PAPO DE NUTRI: Em defesa do feijão com arroz

PAPO DE NUTRI: Em defesa do feijão com arroz

Por Simone A. Guzzon

Nutricionista CRN: 104650

O tradicional prato de arroz e feijão está aparecendo com menos frequência na alimentação do brasileiro, é o que mostra a pesquisa Vigitel, Vigilância de fatores de risco e proteção para doenças crônicas por Inquérito Telefônico, realizado em todas as capitais brasileiras e no Distrito Federal, segundo a pesquisa o consumo regular de feijão caiu 6,2% em quatro anos, 67,5% da população estudada tinha um consumo regular de feijão no ano de 2012, já em 2016 esse número caiu para 61,3%.

Observa-se que a participação dos feijões no valor energético da alimentação diminui com o aumento da renda, de tal forma que nas classes de renda mais elevada o consumo é menos da metade que na classe de famílias mais pobres.

A pesquisa mostra a ocorrência da transição nutricional, que corresponde a mudanças nos padrões nutricionais da população, essencialmente determinadas por alterações na estrutura da dieta e na composição nutricional dos indivíduos, resultando em importantes modificações no perfil saúde e nutrição.

A transição nutricional mudou não apenas o que se come, mas onde, quando e como.

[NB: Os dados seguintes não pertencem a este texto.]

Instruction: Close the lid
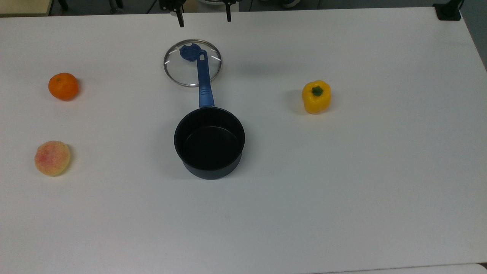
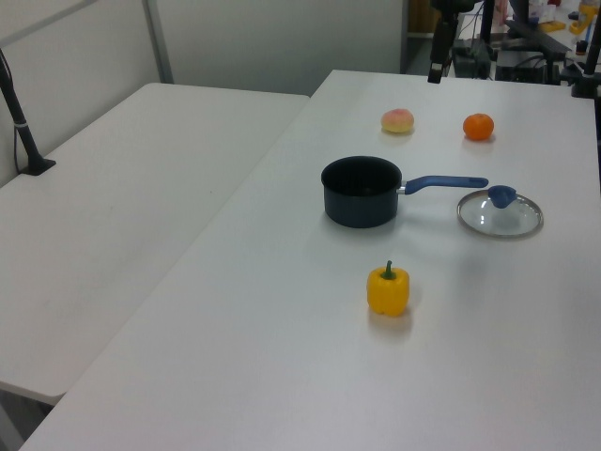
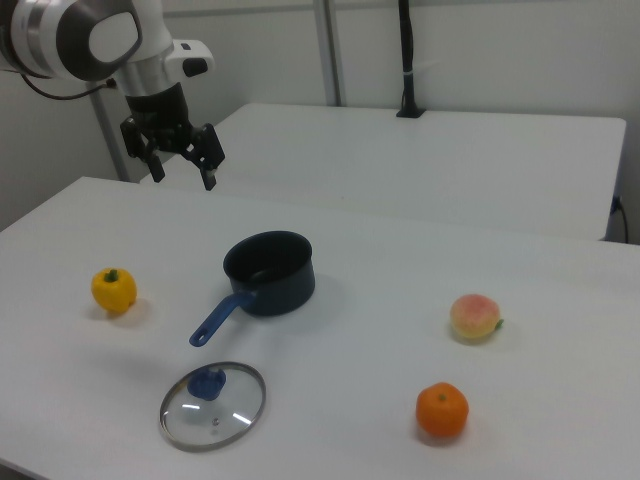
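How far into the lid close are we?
Nothing is done yet: the lid lies flat on the table, apart from the open saucepan. The gripper hangs open and empty, well above the table. Left: descend, grasp the blue knob, carry the lid over and seat it.

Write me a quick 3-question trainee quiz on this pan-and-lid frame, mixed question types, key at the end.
1. True or false: the lid sits on the pan.
2. In the top view, which item lies furthest right? A) orange B) pepper C) peach
3. Fill in: the pincer hangs above the table with its fingers ____.

Key:
1. False. The lid lies flat on the table by the end of the pan's handle; the pan is uncovered.
2. B. The pepper is right of the pan; the orange and peach are left.
3. Open, holding nothing.
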Robot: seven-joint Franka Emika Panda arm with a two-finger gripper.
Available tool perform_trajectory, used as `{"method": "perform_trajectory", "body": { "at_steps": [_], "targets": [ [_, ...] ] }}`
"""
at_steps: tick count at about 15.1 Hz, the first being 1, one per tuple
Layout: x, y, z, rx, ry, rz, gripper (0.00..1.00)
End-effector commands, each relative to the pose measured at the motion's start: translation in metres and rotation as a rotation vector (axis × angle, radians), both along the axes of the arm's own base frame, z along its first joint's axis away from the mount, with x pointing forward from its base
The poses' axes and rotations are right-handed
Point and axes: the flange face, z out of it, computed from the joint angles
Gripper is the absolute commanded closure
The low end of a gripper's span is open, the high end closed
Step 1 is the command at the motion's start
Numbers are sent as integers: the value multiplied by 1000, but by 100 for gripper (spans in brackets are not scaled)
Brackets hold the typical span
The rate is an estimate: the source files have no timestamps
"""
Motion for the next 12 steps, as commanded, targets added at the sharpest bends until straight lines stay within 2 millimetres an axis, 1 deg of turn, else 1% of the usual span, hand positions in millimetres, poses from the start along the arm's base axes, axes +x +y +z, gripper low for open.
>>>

A dieta adotada passou a ser rica em açúcares, gordura, colesterol e pobre em carboidratos complexos e fibras, tais modificações alimentares, associadas ao sedentarismo crescente, culminam em o aumento da obesidade e outras doenças crônicas não-transmissíveis.

O feijão é um alimento que faz parte do grupo das leguminosas, sendo as leguminosas os vegetais mais ricos em proteínas, quando cozidos contem de 6% a 11% de proteína. As leguminosas incluem os vários tipos de feijões (verde, branco, preto, carioca, vermelho) e também as lentilhas, ervilhas, fava, soja e grão-de-bico.

O feijão contem carboidratos complexos (amido), boa quantidade de fibra alimentar, vitaminas do complexo B, ferro, cálcio e outros minerais, bem como os compostos bioativos. A combinação de arroz e feijão, na proporção 1 parte de feijão para duas partes de arroz, é uma fonte completa de proteínas para os seres humanos.

A diminuição no consumo de feijão resultou também em redução importante na ingestão de fibra alimentar, que era de 20 g na década de 70 e de 12 g na década de 90, atualmente essa ingestão ainda é menor.

Um prato básico constituído de arroz, feijão, carne e salada além de fornecer mais nutrientes, fibras e proteínas fornece maior saciedade, o que não acontece com um prato de macarrão. Os alimentos refinados e fast food contem maior densidade energética e poucas fibras, contribuindo assim com a obesidade.

Diante de tantos benefícios a saúde da população é preciso regatar, manter e valorizar esse alimento tão tipicamente brasileiro e rico do ponto de vista nutricional. Embora o consumo deveria ser de cinco vezes na semana, o consumo de três vezes na semana já garante os benefícios, e diante de tantos tipos não há desculpa para não consumir.